- Sire: Flares
- Grandsire: Gallant Fox
- Dam: Hasty Bet
- Damsire: Reigh Count
- Sex: Stallion
- Foaled: 1949
- Country: Canada
- Colour: Bay
- Breeder: E. P. Taylor
- Owner: Three Vs Stable
- Trainer: 1) Gordon J. McCann 2) Stanley V. Bowden
- Record: 25: 3-6-4
- Earnings: Can$24,062

Major wins
- William Hendrie Memorial Handicap (1952) Canadian Classic Race wins: Queen's Plate (1952)

= Epigram (horse) =

Canadian-bred Thoroughbred racehorse

Epigram (foaled 1949 in Ontario) was a Canadian Thoroughbred racehorse best known for winning the 1952 Queen's Plate, Canada's most prestigious race and North America's oldest annually run stakes race.
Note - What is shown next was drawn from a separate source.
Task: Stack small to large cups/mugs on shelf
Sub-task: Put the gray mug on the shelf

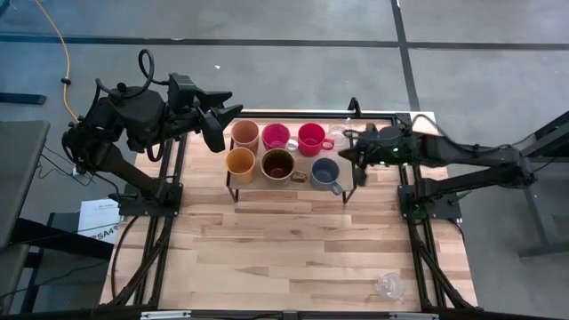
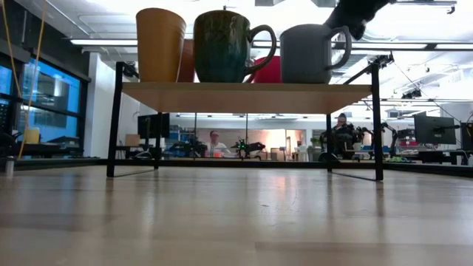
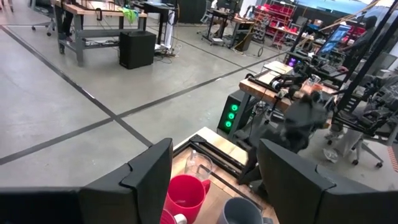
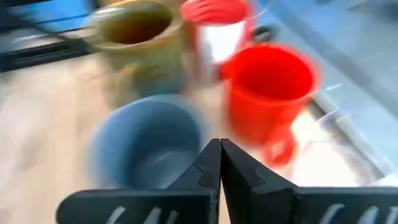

Bred and raced by E. P. Taylor, his dam was Hasty Bet, a daughter of Reigh Count, the 1928 Kentucky Derby winner and a U.S. Racing Hall of Fame inductee. Epigram was a son of the American-bred winner of the 1938 Ascot Gold Cup, Flares, who in turn was a son of Gallant Fox, the 1930 U.S. Triple Crown winner and a U.S. Racing Hall of Fame inductee.

In a rare mistake by the E. P. Taylor racing team, Epigram was entered in a September 1951 claiming race and was taken for $2,500 by Three Vs Stable, owned by the Veal brothers, Frank, Lawrence and Gordon, proprietors of a Studebaker dealership in Toronto.

Epigram entered the 1952 Queen's Plate having never won a race and having only earned $75. At the time when the distance was set at one and an eighth miles, in a twenty-one-horse field Epigram won the Queen's Plate by defeating E. P. Taylor's horse Dress Circle and Acadian who came into the race having won divisions of the Plate Trial Stakes.